In a referendum outcome that triggered Prime Minister David
Cameron's resignation and record losses for sterling on foreign
exchange markets, British voters chose by 52-48 percent to end the
country's 43-year-old membership of the EU.
The move also threatened to strain the fabric of the 215-year-old
United Kingdom itself. Scottish and Northern Irish nationalist
politicians said it underlined just how different they were, while a
Spanish official said Madrid would seek "co-sovereignty" of
Gibraltar on the Spanish coast.
"Scotland has delivered a strong, unequivocal vote to remain in the
EU, and I welcome that endorsement of our European status," First
Minister and Scottish National Party leader Nicola Sturgeon said of
a local Scottish vote that was 62-38 percent in favor of remaining
in the 28-nation bloc.
Her predecessor Alex Salmond went further, explicitly saying
Scotland was now likely to push for a second independence
referendum, after Scots voted to remain in the UK in 2014.

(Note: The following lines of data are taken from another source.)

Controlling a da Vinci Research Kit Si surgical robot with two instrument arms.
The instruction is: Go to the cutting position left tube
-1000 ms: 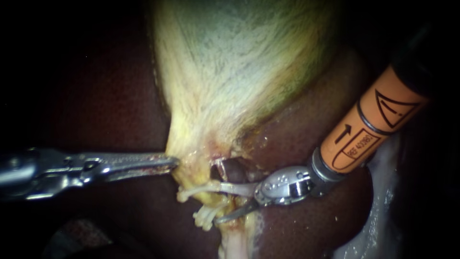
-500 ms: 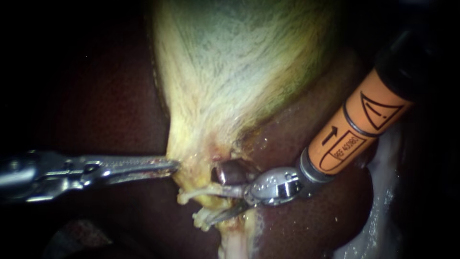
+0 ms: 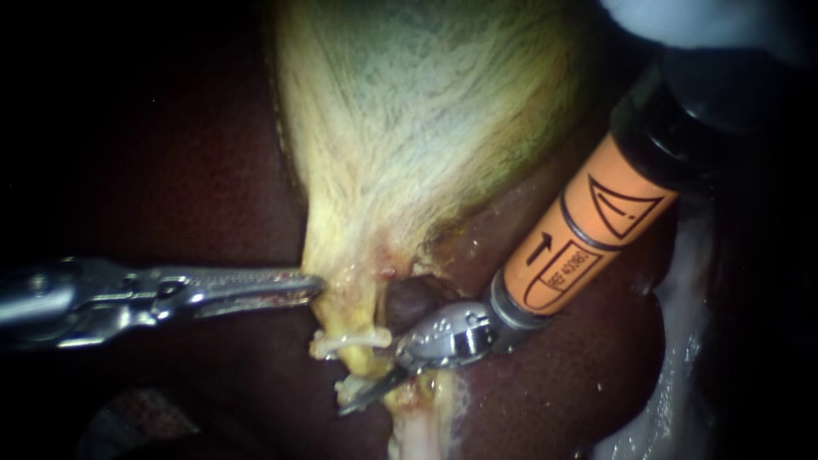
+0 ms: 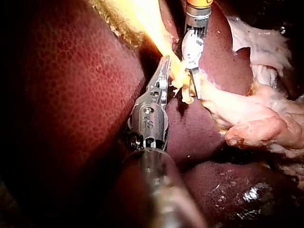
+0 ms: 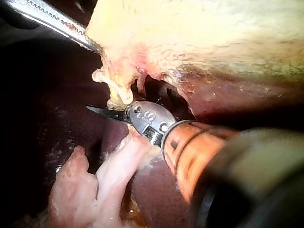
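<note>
Light is strongest at the centre of the endoscope view and fades quickly outward. The left third and the outer right margin of that view lie in near-black shadow, and what is there cannot be told. The backdrop throughout is the liver point(image 3: 554, 383), dark red-brown and moist, with small glints of reflected light. In the left wrist view its surface is brighter red and finely mottled. A pale, whitish strip of tissue point(image 3: 673, 375) runs along the liver's right border. A pale blurred shape point(image 3: 707, 21) occupies the upper right corner; its nature cannot be told.
</note>
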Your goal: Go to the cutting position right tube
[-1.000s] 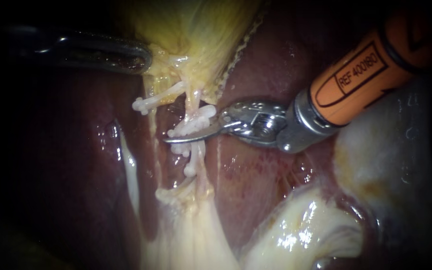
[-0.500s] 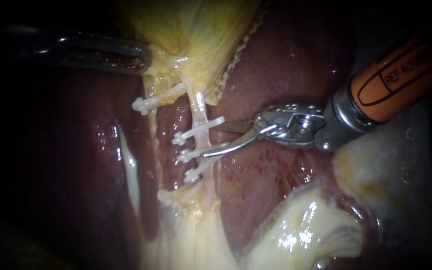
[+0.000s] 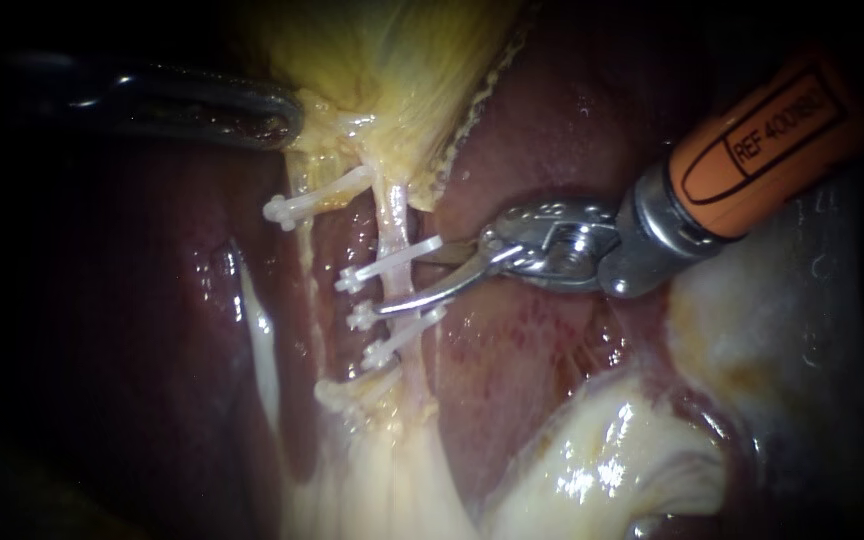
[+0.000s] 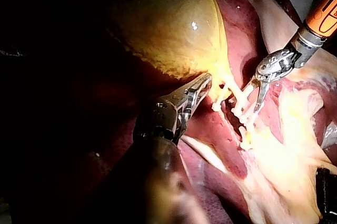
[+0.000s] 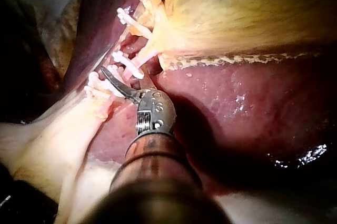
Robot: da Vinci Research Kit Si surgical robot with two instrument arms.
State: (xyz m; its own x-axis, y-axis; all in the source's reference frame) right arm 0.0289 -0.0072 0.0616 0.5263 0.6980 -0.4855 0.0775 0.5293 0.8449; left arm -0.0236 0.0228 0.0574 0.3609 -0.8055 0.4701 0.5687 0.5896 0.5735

England and Wales voted clearly to leave the EU on Thursday. With 56
percent of Northern Irish voting to stay, deputy government leader
Martin McGuinness of the nationalist Sinn Fein party urged London to
allow a referendum on whether to unite the two sides of the Irish
border.
"The British government now has no democratic mandate to represent
the views of the North in any future negotiations with the European
Union and I do believe that there is a democratic imperative for a
'border poll' to be held," McGuinness told national Irish
broadcaster RTE.
"MASSIVE" IMPLICATIONS
"The implications for all of us on the island of Ireland are
absolutely massive. This could have very profound implications for
our economy (in Northern Ireland)," he added of the province created
by the 1921 partition of Ireland into north and south.
In Madrid, acting Spanish foreign minister Jose Manuel
Garcia-Margallo said the vote completely changed the outlook on the
future of the peninsula, a British Overseas Territory since 1713 and
known to its 30,000 residents as "the Rock".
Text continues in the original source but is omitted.